» HOW TO COMPLETE THIS TASK:
The line that contains "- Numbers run" marks the end: retype the data below exactly from its first line through that line.

───── SOURCE MATERIAL

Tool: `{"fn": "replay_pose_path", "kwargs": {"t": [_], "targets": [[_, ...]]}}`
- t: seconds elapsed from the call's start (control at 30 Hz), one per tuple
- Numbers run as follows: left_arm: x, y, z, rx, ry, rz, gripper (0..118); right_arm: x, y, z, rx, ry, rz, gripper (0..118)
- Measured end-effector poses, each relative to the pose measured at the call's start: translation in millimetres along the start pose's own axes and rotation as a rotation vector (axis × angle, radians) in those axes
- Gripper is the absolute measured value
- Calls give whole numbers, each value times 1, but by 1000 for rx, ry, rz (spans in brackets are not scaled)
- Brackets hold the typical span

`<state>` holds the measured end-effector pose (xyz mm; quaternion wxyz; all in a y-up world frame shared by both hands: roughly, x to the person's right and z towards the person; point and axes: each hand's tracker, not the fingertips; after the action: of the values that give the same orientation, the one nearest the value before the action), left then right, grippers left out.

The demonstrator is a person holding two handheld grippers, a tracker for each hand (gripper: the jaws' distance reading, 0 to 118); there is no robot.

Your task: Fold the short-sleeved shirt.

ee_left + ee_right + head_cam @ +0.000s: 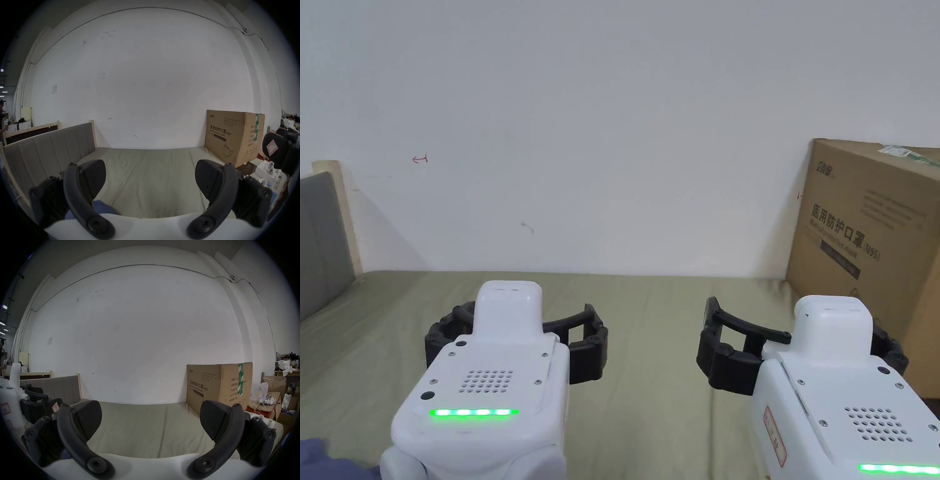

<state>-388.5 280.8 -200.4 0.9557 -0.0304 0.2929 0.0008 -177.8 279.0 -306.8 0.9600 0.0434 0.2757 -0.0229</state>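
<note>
Smooth olive mattress (650, 312), ribbed black tools apart.

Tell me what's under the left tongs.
Blue cloth, likely the shirt, lies on the green mattress beneath the open left tongs. The tongs' body covers most of it.

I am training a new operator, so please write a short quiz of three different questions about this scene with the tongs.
1. True or false: the left tongs are shut on the blue cloth.
2. What stands at the far right of the green mattress? A) a chair B) a cardboard box C) a lamp
3. Fill in: the jaws of the right tongs stand ____.

Key
1. False: the jaws stand apart, holding nothing; the cloth lies low, near the left jaw.
2. B
3. open
</note>
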Motion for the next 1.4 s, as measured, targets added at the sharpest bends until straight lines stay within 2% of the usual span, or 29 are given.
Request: {"fn": "replay_pose_path", "kwargs": {"t": [0.13,0.2,0.27,0.3,0.33,0.37,0.4,0.43,0.47,0.5,0.53,0.63,0.93,1.03,1.1,1.23,1.3,1.4], "targets": [[-3,0,2,27,9,15,112,-2,0,0,-4,3,9,118],[-4,1,3,35,3,18,105,-2,-1,0,1,0,15,118],[-3,2,7,57,5,5,69,-2,0,0,-16,-1,20,112],[-4,1,9,80,-13,-16,44,0,0,1,-27,23,2,99],[-4,1,9,70,-22,-26,17,2,1,1,-47,68,-27,43],[-4,2,8,58,-20,-40,17,6,1,1,-36,103,-57,43],[-2,2,5,32,-12,-60,9,9,2,-1,-36,84,-57,24],[-3,1,4,25,-12,-62,2,10,2,-5,-94,17,-32,0],[-5,-1,4,13,-40,-54,2,12,1,-6,-73,12,-55,0],[-4,-1,3,-5,-86,-37,1,17,1,-8,-96,48,-87,0],[-3,-2,2,-9,-69,-33,0,20,0,-10,-112,56,-105,0],[-1,-6,-1,-21,-79,-20,0,20,-4,-12,-110,4,-60,0],[-12,-11,-1,-72,-107,-8,0,12,-11,-24,-141,31,-43,0],[-55,-16,15,-119,-39,-36,0,-20,-20,-37,-176,136,-60,0],[-99,-21,34,-131,81,-23,0,-56,-23,-41,-204,237,-54,0],[-199,-28,92,-77,354,136,0,-125,-25,-37,-192,450,-46,0],[-230,-29,115,-52,458,176,0,-145,-26,-37,-205,535,-31,0],[-256,-30,133,-42,490,189,0,-167,-32,-34,-250,630,25,0]]}}
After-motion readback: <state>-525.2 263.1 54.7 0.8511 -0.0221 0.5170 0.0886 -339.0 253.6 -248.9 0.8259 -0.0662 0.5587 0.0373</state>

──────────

» SOLVED EXERCISE:
Tool: `{"fn": "replay_pose_path", "kwargs": {"t": [_], "targets": [[_, ...]]}}`
- t: seconds elapsed from the call's start (control at 30 Hz), one per tuple
- Numbers run as follows: left_arm: x, y, z, rx, ry, rz, gripper (0..118); right_arm: x, y, z, rx, ry, rz, gripper (0..118)

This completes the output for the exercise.